Requirement -
What you need to produce is the complete listing, repeated exactly.

Dataset content -
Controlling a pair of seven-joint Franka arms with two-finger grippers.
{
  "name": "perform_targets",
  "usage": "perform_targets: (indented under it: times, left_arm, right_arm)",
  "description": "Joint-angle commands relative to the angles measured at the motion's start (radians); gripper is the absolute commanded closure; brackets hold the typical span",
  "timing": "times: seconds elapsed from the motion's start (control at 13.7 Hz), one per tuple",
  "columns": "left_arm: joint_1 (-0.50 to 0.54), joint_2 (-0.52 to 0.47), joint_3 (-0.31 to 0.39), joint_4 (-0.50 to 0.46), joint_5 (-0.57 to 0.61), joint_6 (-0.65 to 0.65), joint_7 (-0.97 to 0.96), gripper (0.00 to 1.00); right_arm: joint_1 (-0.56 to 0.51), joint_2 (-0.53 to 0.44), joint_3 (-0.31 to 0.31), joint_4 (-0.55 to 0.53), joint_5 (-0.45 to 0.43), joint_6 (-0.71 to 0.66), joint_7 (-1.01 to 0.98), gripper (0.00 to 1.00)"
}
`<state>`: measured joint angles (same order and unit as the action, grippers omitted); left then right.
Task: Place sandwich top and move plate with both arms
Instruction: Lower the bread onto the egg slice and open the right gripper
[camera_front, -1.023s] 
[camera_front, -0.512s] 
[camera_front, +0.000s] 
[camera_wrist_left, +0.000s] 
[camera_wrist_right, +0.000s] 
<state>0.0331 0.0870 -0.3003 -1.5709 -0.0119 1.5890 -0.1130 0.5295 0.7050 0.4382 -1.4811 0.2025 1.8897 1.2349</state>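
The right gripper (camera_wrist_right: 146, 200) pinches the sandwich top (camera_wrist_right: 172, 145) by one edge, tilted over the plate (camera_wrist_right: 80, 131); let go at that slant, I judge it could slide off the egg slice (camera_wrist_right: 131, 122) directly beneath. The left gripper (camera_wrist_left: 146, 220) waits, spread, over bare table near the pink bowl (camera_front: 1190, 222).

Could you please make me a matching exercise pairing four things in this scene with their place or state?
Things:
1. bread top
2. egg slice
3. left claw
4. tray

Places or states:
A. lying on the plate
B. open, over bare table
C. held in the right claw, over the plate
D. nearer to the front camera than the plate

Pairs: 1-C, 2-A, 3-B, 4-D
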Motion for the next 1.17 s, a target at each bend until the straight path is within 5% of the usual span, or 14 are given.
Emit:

Result of the exercise -
Controlling a pair of seven-joint Franka arms with two-finger grippers.
{
  "name": "perform_targets",
  "usage": "perform_targets: (indented under it: times, left_arm, right_arm)",
  "description": "Joint-angle commands relative to the angles measured at the motion's start (radians); gripper is the absolute commanded closure; brackets hold the typical span",
  "timing": "times: seconds elapsed from the motion's start (control at 13.7 Hz), one per tuple",
  "columns": "left_arm: joint_1 (-0.50 to 0.54), joint_2 (-0.52 to 0.47), joint_3 (-0.31 to 0.39), joint_4 (-0.50 to 0.46), joint_5 (-0.57 to 0.61), joint_6 (-0.65 to 0.65), joint_7 (-0.97 to 0.96), gripper (0.00 to 1.00); right_arm: joint_1 (-0.56 to 0.51), joint_2 (-0.53 to 0.44), joint_3 (-0.31 to 0.31), joint_4 (-0.55 to 0.53), joint_5 (-0.45 to 0.43), joint_6 (-0.71 to 0.66), joint_7 (-1.01 to 0.98), gripper (0.00 to 1.00)"
}
`<state>`: measured joint angles (same order and unit as the action, grippers omitted); left then right.
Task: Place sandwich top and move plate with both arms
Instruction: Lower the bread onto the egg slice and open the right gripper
[camera_front, -1.023s] 
[camera_front, -0.512s] 
[camera_front, +0.000s] 
[camera_wrist_left, +0.000s] 
[camera_wrist_right, +0.000s] 
<state>0.0331 0.0870 -0.3003 -1.5709 -0.0119 1.5890 -0.1130 0.5295 0.7050 0.4382 -1.4811 0.2025 1.8897 1.2349</state>
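The right gripper (camera_wrist_right: 146, 200) pinches the sandwich top (camera_wrist_right: 172, 145) by one edge, tilted over the plate (camera_wrist_right: 80, 131); let go at that slant, I judge it could slide off the egg slice (camera_wrist_right: 131, 122) directly beneath. The left gripper (camera_wrist_left: 146, 220) waits, spread, over bare table near the pink bowl (camera_front: 1190, 222).

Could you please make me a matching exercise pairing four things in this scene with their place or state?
Things:
1. bread top
2. egg slice
3. left claw
4. tray

Places or states:
A. lying on the plate
B. open, over bare table
C. held in the right claw, over the plate
D. nearer to the front camera than the plate

Pairs: 1-C, 2-A, 3-B, 4-D
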Motion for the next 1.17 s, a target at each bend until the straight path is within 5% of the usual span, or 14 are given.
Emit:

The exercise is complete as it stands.